現時点で拡張モニタリングを使用できるDBエンジンは以下の3種類です。

  • Aurora
  • MySQL
  • MariaDB

拡張モニタリングを試してみる

Auroraで試してみます。

普通にAuroraを起動していきます。

[詳細設定] の設定モニタリング という項目が増えているので、 拡張モニタリングを有効にする を「はい」に設定すると モニタリングロール詳細度 という項目が表示されます。なお既に起動しているRDSも「変更」で拡張モニタリングを有効にすることができます。

項目 内容
拡張モニタリングを有効にする 拡張モニタリングを使用するか選択します。
モニタリングロール メトリクスをCloudWatch Logsへ出力する時に使用するIAM Role を選択します。通常は「デフォルト」で問題ありません。
詳細度 取得する情報の間隔(秒)を設定します。1,5,10,15,30,60秒から選択できます。

RDS_·_AWS_Console

設定を有効にすると、RDSのコンソールからグラフを見ることができます。 モニタリングを表示拡張モニタリング を選択すると様々なグラフが表示されます。

RDS_·_AWS_Console

各種メトリクスは、CloudWatch Logsに出力されています。 RDSOSMetrics というロググループに出力されます。
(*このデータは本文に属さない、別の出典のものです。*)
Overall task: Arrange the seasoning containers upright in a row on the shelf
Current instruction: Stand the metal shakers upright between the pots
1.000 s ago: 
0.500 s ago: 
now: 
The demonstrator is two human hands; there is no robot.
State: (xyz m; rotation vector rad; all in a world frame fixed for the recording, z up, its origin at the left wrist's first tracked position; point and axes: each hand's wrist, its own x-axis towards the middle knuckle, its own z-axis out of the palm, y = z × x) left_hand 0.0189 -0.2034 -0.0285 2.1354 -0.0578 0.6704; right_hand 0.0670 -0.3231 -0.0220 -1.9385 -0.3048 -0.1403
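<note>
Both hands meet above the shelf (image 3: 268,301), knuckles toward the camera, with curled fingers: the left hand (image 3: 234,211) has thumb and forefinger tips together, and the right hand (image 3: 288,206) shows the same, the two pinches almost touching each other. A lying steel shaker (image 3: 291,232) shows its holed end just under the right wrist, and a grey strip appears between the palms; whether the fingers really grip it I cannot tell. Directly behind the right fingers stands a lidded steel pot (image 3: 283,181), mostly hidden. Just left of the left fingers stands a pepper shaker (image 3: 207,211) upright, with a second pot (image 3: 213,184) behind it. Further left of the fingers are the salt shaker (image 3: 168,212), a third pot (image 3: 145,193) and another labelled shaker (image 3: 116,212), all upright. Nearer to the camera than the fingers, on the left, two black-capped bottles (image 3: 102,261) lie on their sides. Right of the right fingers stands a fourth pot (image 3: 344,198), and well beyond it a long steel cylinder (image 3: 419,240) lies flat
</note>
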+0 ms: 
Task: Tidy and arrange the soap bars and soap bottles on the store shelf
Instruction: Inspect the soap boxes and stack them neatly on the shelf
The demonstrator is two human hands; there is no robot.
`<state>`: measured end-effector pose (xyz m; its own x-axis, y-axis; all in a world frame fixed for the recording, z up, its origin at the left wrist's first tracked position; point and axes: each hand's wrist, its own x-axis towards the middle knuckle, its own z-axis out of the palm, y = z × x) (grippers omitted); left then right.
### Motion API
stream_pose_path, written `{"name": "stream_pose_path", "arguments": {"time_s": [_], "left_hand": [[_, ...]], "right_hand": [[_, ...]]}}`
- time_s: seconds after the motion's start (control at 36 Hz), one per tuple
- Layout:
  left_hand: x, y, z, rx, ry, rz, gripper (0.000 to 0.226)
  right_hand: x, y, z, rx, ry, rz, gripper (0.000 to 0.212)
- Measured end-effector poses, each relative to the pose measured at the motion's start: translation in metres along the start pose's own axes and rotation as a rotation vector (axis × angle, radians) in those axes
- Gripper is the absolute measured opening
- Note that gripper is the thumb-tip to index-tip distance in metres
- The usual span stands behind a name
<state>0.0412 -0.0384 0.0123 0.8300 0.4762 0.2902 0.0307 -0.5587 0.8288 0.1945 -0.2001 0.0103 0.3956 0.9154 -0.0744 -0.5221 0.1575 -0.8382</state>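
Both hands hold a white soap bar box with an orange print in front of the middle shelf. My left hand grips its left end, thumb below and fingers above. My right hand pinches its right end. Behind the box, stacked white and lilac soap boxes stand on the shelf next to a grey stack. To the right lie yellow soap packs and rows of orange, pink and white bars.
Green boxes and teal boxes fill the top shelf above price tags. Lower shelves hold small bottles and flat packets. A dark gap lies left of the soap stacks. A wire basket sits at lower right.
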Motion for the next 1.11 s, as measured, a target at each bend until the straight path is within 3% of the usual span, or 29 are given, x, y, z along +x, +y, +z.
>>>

CloudWatch_Management_Console

ログストリームは、DBインスタンスごとに作成されているようです。

CloudWatch_Management_Console

実際の情報は、このようになります。

{
    "engine": "Aurora",
    "instanceID": "myaurora",
    "instanceResourceID": "db-CRLZUAHQFQD3KQO62IBMEFVBDY",
    "timestamp": "2015-12-19T00:06:41Z",
    "version": 1,
    "uptime": "3 days, 21:48:51",
    "numVCPUs": 2,
    "cpuUtilization": {
        "guest": 0,
        "irq": 0,
        "system": 1.01,
        "wait": 0.3,
        "idle": 97.77,
        "user": 0.71,
        "total": 1.72,
        "steal": 0,
        "nice": 0.2
    },
    "loadAverageMinute": {
        "fifteen": 0.05,
        "five": 0.02,
        "one": 0
    },
    "memory": {
        "writeback": 0,
        "hugePagesFree": 0,
        "hugePagesRsvd": 0,
        "hugePagesSurp": 0,
        "cached": 10632900,
        "hugePagesSize": 2048,
        "free": 2635528,
        "hugePagesTotal": 0,
        "inactive": 1324260,
        "pageTables": 23900,
        "dirty": 356,
        "mapped": 8090316,
        "active": 11392724,
        "total": 15670012,
        "slab": 179628,
        "buffers": 279148
    },
    "tasks": {
        "sleeping": 221,
        "zombie": 0,
        "running": 3,
        "stopped": 0,
        "total": 224,
        "blocked": 0
    },
    "swap": {
        "cached": 0,
        "total": 0,
        "free": 0
    },
    "network": [
        {
            "interface": "eth0",
            "rx": 227.8,
            "tx": 832.6
        }
    ],
    "diskIO": [
        {
            "readLatency": 0,
            "writeLatency": 2.89,
            "writeThroughput": 483,
            "readThroughput": 0,
            "readIOsPS": 0,
            "diskQueueDepth": 0,
            "writeIOsPS": 1.8
        }
    ],
    "fileSys": [
        {
            "used": 700344,
            "name": "rdsfilesys",
            "usedFiles": 622,
            "usedFilePercent": 0.03,
            "maxFiles": 1966080,
            "mountPoint": "/rdsdbdata",
            "total": 30828540,
            "usedPercent": 2.27
        }
    ],
    "processList": [
        {
            "vss": 10141984,
            "name": "aurora",
            "tgid": 18585,
            "parentID": 1,
            "memoryUsedPc": 60.46,
            "cpuUsedPc": 0,
            "id": 18585,
            "rss": 9474172
        },
        {
            "vss": 10141984,
            "name": "aurora",
            "tgid": 18585,
            "parentID": 1,
            "memoryUsedPc": 60.46,
            "cpuUsedPc": 0.3,
            "id": 18991,
            "rss": 9474172
        },
        {
            "vss": 647308,
            "name": "OS processes",
            "tgid": 0,
            "parentID": 0,
            "memoryUsedPc": 0.19,
            "cpuUsedPc": 0,
            "id": 0,
            "rss": 23576
        },
        {
            "vss": 3236624,
            "name": "RDS processes",
            "tgid": 0,
            "parentID": 0,
            "memoryUsedPc": 2.81,
            "cpuUsedPc": 1.1,
            "id": 0,
            "rss": 442676
        }
    ]
}

さいごに

RDSの詳細な情報が取得できるようになり、様々な視点で監視できるようになりました。この情報を元に、細かいチューニングができそうです。CloudWatch Logsにデータが出力されるので、簡単にElasticsearch Serviceへストリーミングできます。Elasticsearch Serviceでリアルタイム監視もできそうでワクワクしています。